Güneşi yakaladığım ender günlerden birinde tarihi yarımadanın yolunu tuttum. Uzun zamandır aklımda olup da bir türlü gidemediğim İstanbul Arkeoloji Müzeleri ilk hedefimdi. Topkapı Sarayının kapısının yan tarafından aşağı doğru yürümeye başladığımda İstanbul’un her mevsimi ne kadar güzel diye düşünmeden edemedim. Özellikle Tarihi Yarımada tarafındaki sokaklarda gezinirken insan buraların tarihten öte yüzyılları aşıp geldiğini daha iyi anlıyor. Telefonumla çektiğim şu aşağıdaki fotoğrafa baktığımda bugün değil de çok eskiden çekilmiş duygusuna kapılıyorum.
Biraz yürüdükten sonra bir arkadaşımla buluşup Müzenin yolunu tuttuk. Süresi dolan müze kartlarımızı yeniledikten sonra önce üç farklı müzeye ev sahipliği yapan bu kompleksin bahçesindeki kafeye oturduk hem biraz sohbet ettik hem de sıcak soğuk ne buldu isek içtik. Bu bahçe o kadar huzurlu bir yer ki sadece müze gezileri için değil ama zaman zaman, özellikle de iyi havalarda gidilip oturulabilecek, kitabınızı okuyabileceğiniz, hatta bilgisayarınızı alıp çalışabileceğiniz bir yer. Topkapı Sarayı ve Ayasofya turist akınlarına uğrarken, onların hemen yanı başındaki bu muhteşem yer nedense asırlar öncesinden kalan heykeller ve mezar taşlarıyla size sonsuz bir sükut vaadediyor.
İlk ziyaret ettiğimiz bina Arkeoloji Müzesi olarak geçen ve 1881 yılında Osman Hamdi Bey tarafından yaptırılan bölüm oluyor. Müzeye girdiğimizde bir sürpriz bizi bekliyor. Meğer bu bölümün nerede ise 2/3’ü restorasyona alınmış! Restorasyon çalışmalarının ne kadar uzun sürdüğü hepimize malum olduğundan içimin sıkılmasına engel olamadım. Kim bilir müzenin geri kalanını ne zaman gezebileceğim diye düşündüm. Müzeye girdikten sonra ise heykellerin büyüsüne kapılmaktan geri kalamadım.
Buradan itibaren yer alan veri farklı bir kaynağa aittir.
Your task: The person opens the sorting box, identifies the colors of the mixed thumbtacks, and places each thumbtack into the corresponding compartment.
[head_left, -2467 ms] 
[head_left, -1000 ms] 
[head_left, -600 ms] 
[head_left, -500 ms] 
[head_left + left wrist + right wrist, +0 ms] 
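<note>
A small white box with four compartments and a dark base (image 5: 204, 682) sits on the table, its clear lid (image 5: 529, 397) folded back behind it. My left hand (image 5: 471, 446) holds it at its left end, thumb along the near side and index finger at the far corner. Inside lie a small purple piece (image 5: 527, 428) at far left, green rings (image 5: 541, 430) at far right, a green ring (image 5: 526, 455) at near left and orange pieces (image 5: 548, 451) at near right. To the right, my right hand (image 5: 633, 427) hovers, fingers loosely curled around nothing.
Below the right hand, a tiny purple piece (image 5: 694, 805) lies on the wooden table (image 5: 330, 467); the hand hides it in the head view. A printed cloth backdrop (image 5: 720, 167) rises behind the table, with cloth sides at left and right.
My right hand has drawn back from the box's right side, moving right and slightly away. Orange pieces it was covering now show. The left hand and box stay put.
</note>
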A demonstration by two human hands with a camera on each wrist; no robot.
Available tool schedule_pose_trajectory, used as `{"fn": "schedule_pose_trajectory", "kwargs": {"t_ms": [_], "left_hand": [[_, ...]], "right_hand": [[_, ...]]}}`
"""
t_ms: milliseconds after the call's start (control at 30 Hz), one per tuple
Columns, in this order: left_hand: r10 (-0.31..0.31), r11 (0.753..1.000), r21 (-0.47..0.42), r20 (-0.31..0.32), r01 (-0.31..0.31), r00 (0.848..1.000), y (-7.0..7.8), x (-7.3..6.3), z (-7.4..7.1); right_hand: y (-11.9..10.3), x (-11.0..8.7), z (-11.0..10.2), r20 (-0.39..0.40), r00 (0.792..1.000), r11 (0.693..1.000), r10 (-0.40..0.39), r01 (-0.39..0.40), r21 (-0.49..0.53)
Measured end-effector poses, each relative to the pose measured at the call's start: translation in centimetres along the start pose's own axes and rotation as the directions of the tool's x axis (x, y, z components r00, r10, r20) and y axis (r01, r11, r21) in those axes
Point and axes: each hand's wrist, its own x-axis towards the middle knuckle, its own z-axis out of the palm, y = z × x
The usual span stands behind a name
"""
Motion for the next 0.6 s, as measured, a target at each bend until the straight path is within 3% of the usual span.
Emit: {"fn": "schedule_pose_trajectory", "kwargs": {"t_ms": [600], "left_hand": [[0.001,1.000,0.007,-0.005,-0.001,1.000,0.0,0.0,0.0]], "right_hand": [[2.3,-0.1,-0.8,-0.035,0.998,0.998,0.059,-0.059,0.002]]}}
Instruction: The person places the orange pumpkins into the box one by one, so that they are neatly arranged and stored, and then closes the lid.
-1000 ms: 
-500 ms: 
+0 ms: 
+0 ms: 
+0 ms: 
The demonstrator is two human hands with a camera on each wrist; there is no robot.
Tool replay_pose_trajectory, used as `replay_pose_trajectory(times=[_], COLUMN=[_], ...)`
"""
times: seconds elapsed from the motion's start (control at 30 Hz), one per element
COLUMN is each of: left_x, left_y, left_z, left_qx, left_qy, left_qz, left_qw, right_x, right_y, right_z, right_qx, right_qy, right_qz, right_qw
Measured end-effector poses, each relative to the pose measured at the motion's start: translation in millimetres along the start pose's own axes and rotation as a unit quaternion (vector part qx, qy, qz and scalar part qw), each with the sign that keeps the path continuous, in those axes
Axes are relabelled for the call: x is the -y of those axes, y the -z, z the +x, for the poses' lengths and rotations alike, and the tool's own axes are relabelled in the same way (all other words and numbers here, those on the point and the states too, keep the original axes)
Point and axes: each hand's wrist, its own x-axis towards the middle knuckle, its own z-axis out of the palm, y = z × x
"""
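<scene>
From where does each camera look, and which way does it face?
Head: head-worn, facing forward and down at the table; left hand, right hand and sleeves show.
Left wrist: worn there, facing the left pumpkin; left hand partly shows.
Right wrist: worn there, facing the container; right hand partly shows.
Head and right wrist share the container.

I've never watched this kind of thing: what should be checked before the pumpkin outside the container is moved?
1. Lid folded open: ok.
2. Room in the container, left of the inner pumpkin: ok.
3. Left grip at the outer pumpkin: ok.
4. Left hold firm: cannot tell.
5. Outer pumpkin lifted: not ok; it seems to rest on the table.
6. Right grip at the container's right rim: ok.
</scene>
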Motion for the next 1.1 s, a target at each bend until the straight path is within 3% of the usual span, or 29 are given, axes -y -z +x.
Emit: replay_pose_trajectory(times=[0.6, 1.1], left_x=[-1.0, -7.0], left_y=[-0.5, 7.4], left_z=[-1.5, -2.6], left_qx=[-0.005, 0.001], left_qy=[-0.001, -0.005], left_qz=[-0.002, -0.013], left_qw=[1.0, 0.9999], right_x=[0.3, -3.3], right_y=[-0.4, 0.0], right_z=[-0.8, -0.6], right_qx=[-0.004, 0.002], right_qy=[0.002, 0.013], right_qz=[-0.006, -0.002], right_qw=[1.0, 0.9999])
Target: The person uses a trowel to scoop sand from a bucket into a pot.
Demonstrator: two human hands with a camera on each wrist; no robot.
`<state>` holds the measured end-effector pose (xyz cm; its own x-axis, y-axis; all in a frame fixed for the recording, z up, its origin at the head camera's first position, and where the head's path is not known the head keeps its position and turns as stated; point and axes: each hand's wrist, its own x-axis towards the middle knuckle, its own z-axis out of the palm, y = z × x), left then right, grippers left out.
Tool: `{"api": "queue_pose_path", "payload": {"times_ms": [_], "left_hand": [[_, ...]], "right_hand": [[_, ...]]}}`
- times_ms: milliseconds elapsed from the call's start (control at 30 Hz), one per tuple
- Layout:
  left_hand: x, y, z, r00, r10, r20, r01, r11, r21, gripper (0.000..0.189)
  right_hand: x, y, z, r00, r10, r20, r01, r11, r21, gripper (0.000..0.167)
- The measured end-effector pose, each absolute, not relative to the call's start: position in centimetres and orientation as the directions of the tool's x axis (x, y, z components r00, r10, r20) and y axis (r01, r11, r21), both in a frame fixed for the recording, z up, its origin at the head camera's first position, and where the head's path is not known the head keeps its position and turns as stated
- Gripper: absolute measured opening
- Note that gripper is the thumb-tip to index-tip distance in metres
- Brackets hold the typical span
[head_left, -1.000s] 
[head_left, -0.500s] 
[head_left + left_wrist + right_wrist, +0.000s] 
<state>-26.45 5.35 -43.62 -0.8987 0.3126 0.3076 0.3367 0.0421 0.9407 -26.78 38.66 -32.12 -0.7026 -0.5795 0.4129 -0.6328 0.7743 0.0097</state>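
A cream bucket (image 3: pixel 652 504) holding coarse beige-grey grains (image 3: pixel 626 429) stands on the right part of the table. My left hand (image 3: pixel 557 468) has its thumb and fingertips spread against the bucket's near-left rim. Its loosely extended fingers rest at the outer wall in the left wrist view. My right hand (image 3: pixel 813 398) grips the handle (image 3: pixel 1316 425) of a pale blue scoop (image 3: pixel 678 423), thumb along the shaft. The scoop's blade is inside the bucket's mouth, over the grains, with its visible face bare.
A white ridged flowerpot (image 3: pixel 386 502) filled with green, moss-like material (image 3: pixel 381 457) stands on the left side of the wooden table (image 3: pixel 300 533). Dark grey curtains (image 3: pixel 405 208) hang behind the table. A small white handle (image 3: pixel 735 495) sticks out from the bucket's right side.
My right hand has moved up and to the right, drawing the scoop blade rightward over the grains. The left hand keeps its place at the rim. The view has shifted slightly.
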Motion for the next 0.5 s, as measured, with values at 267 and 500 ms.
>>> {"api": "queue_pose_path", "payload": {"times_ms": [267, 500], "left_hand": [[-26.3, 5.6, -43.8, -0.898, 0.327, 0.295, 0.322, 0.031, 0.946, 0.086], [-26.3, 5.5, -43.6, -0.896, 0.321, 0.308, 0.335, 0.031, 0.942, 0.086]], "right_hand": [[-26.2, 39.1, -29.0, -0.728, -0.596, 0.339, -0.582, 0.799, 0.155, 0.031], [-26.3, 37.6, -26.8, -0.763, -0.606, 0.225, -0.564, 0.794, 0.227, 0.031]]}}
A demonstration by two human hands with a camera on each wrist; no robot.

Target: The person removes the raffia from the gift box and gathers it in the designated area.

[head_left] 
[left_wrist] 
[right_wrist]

Heykellerin bulunduğu giriş holünden lahitlerin olduğu salona ilerliyoruz. Buradaki İskender lahdi gerçekten olağanüstü.
Bir başka bölümde İstanbul’un fethinden kalan, Bizanslıların Haliçi kapattıkları meşhur zincirlerin parçalarını görüyoruz. Buradan çıktıktan sonra Çinili Köşk ve Şark Eserleri Müzelerini de geziyoruz ancak fotoğraf çekmediğim için size bu iki müzeyi gösteremiyorum. Çinili Köşk Fatih Sultan Mehmet zamanında 1472’de yapılmış!
Müzeden çıktıktan sonra Sirkeciye yöneliyoruz saat 4 civarını gösteriyor. Epey zamandır uğramadığımız Can Oba’ya uğruyoruz. İlk zamanlarından bu yana değişiklik var mı diye bakmak için. Artık Can Oba masalara gelip menüyü kendisi anlatmıyor. Balık çorbası yine menünün baş köşesinde. Bu defa değişiklik olsun diye patates çorbası söylüyorum. Yanına da bir deniz tarağı… Saat akşam yemeğine yaklaştığı ve akşam da bir iş yemeği olduğu için daha fazla bir şey söyleyemiyorum. Patates çorbası ile ilgili en enteresan şey içindeki pastırmaya sarılmış hurma. Gerçekten de çok değişik ve güzel bir tat…
Sonrasında gelen deniz tarağı hem çok lezzetli hem de sunumu bir harika… Ama bu ucuz bir tabak değil.. Hesap geldiğinde görüyoruz ki üç parça deniz tarağı tam 45 TL…
Şubat ayına kadar tüm rezervasyonları dolu imiş. Popülariteleri gün geçtikçe artmaya devam ediyor. Yakın zamanda Sirkeci dışında başka bir yerde görebiliriz kendisini. Öte yandan umarım kendisi ile ilk tanıştığımız gün sahip olduğu amatör ruhunu kaybetmez. Vedat Milör ve Ayşe Arman bu restoranı yazdığından bu yana olabilecekler konusunda endişeliydim ben. Bakalım neler olacak.